* **WHAT THIS TASK INVOLVES**: Everything from the line containing "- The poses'" through the line containing "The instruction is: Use" in the listing below should be copied exactly, and nothing more.
===== THE DATA =====
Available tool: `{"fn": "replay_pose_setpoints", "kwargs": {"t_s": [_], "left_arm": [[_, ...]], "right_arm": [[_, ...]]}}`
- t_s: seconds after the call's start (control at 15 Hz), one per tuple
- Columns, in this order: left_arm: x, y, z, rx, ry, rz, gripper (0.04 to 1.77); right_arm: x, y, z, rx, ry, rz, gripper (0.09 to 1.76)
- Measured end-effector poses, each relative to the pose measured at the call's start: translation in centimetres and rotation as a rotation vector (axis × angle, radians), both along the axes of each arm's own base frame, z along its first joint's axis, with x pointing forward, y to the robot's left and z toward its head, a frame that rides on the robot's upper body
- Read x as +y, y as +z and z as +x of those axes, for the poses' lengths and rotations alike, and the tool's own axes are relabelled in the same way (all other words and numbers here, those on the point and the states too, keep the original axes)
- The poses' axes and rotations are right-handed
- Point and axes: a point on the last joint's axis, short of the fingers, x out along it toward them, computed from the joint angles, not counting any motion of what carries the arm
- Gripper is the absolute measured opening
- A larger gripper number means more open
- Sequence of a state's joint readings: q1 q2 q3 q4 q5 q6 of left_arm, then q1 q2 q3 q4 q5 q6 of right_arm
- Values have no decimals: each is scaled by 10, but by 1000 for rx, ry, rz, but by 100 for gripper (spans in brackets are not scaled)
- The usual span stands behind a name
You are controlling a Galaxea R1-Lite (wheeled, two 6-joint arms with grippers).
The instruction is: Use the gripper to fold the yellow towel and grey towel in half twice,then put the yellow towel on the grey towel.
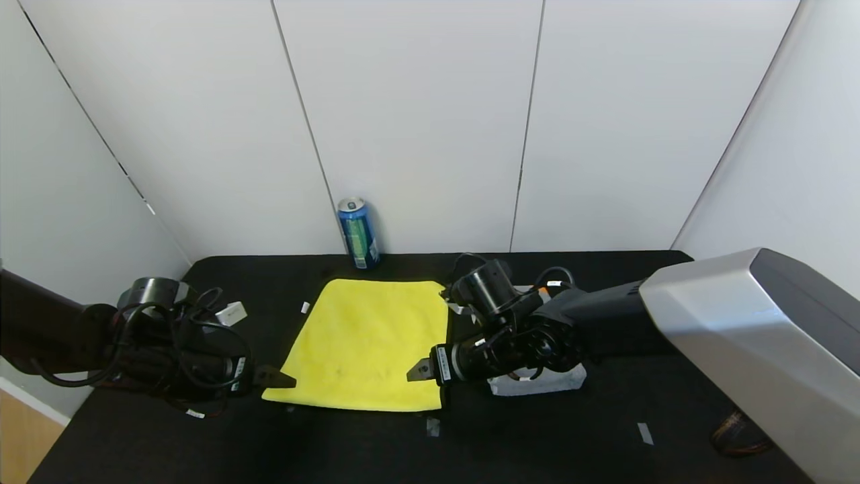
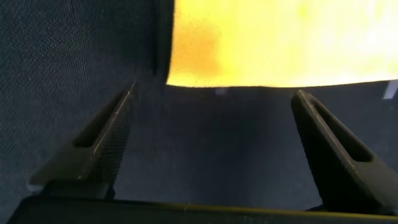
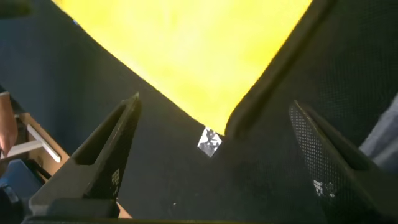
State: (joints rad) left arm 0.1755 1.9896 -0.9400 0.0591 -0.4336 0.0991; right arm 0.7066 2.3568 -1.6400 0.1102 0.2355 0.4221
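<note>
The yellow towel (image 1: 368, 343) lies flat on the black table (image 1: 571, 430), in the middle. My left gripper (image 1: 279, 378) is open and empty, low at the towel's front left corner. In the left wrist view (image 2: 214, 93) the towel's edge (image 2: 280, 43) lies just beyond its fingertips. My right gripper (image 1: 420, 370) is open and empty at the towel's front right corner. In the right wrist view (image 3: 216, 102) that corner (image 3: 199, 56) points between its fingers. The grey towel (image 1: 537, 383) shows only as a pale bunched piece under the right arm; most of it is hidden.
A blue can (image 1: 358, 233) stands at the back wall behind the yellow towel. Small tape marks (image 1: 433, 426) lie on the table, one by the towel's corner (image 3: 209, 142). White walls close in the back and both sides.
</note>
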Motion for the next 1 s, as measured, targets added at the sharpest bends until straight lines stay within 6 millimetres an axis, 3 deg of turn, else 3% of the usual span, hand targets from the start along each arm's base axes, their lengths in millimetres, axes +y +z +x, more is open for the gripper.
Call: {"fn": "replay_pose_setpoints", "kwargs": {"t_s": [0.47, 1.0], "left_arm": [[-3, -22, 9, 9, -53, -11, 172], [-8, -22, 16, -2, -76, -24, 172]], "right_arm": [[2, -2, -1, 23, -21, 11, 170], [0, -4, -1, 28, -28, 5, 171]]}}
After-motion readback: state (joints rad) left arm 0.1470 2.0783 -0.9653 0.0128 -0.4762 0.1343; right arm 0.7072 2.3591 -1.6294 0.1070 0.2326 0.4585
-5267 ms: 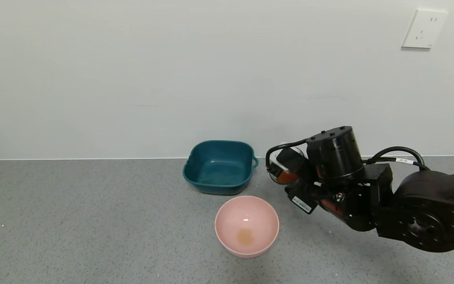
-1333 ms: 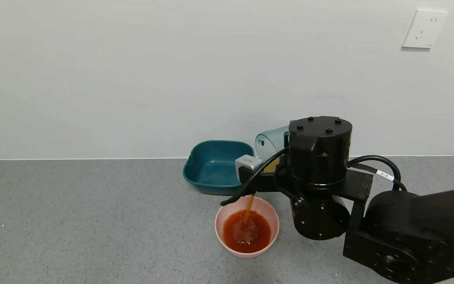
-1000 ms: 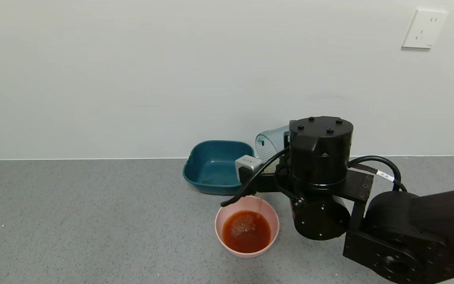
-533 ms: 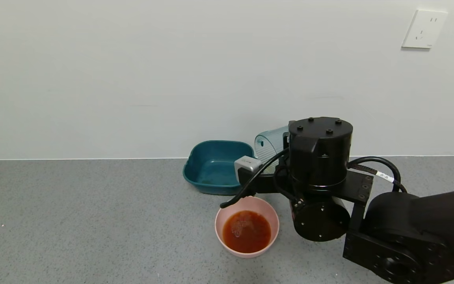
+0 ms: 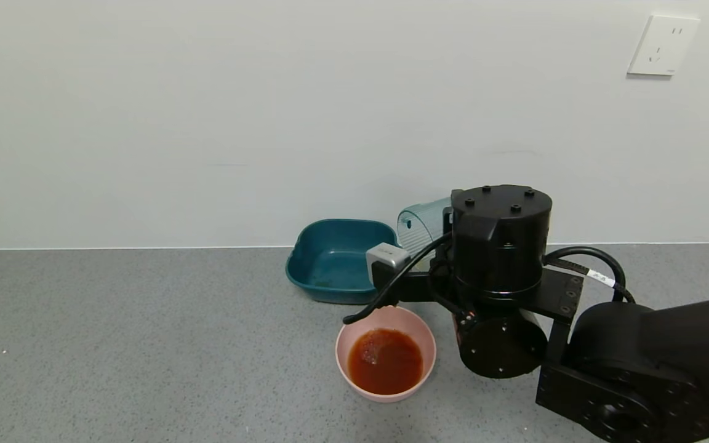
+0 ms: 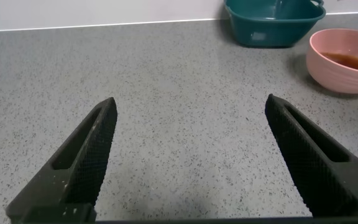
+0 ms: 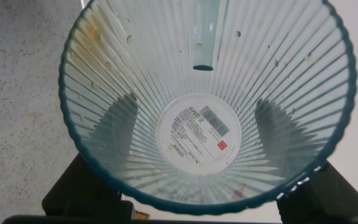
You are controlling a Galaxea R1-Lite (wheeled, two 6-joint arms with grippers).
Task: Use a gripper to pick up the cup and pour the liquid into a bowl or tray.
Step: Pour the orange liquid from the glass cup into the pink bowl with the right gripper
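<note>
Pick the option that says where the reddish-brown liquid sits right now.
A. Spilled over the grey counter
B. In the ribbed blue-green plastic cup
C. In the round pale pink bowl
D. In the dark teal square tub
C: the reddish-brown liquid fills the round pale pink bowl, while the ribbed blue-green plastic cup, tipped in the right hand, shows only droplets inside.

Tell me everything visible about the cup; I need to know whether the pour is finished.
The cup is translucent blue-green ribbed plastic with a label under its base. The right gripper is shut on it, holding it tipped above the pink bowl. Inside, only droplets and specks cling to the ribs. No stream falls; the liquid sits in the bowl.
</note>
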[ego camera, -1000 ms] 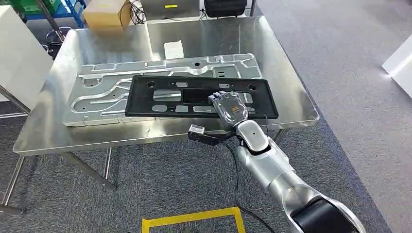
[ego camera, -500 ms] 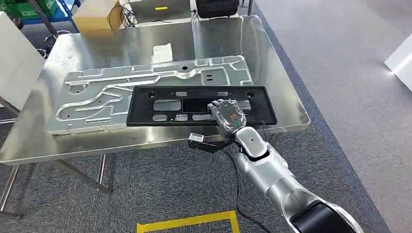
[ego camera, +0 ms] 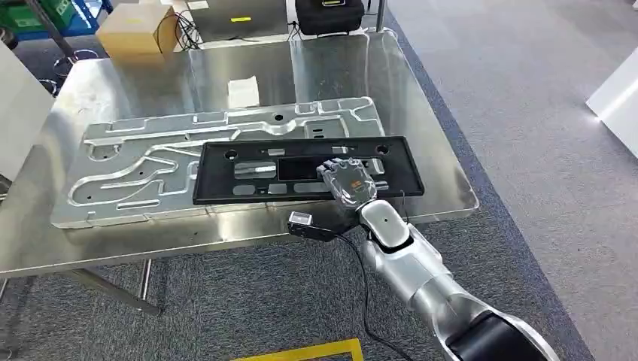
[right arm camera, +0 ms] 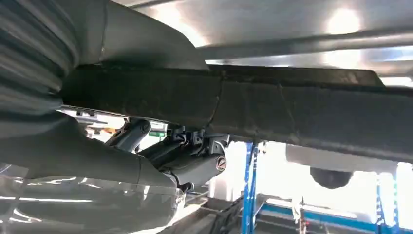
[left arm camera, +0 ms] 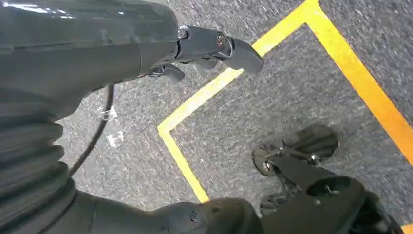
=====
* **RESPONSE TO THE TASK**:
- The poses' axes and rotations are right-handed
- Point and axes: a point on the last joint's axis, short of the fingers, x out along it toward them, computed from the joint angles, not counting any motion of what carries the arm
- Gripper is the absolute measured opening
- A larger gripper number means more open
- Sequence of a state's joint readings: q1 q2 q3 q4 q5 q6 of left_arm, then q1 q2 q3 q4 q5 q6 of right_arm
- Values have no decimals: each is scaled by 10, but by 1000 for rx, ry, rz, but by 100 for gripper (spans in brackets are not scaled)
- The usual span stands behind a name
You are controlling a Galaxea R1-Lite (wheeled, two 6-joint arms with grippers).
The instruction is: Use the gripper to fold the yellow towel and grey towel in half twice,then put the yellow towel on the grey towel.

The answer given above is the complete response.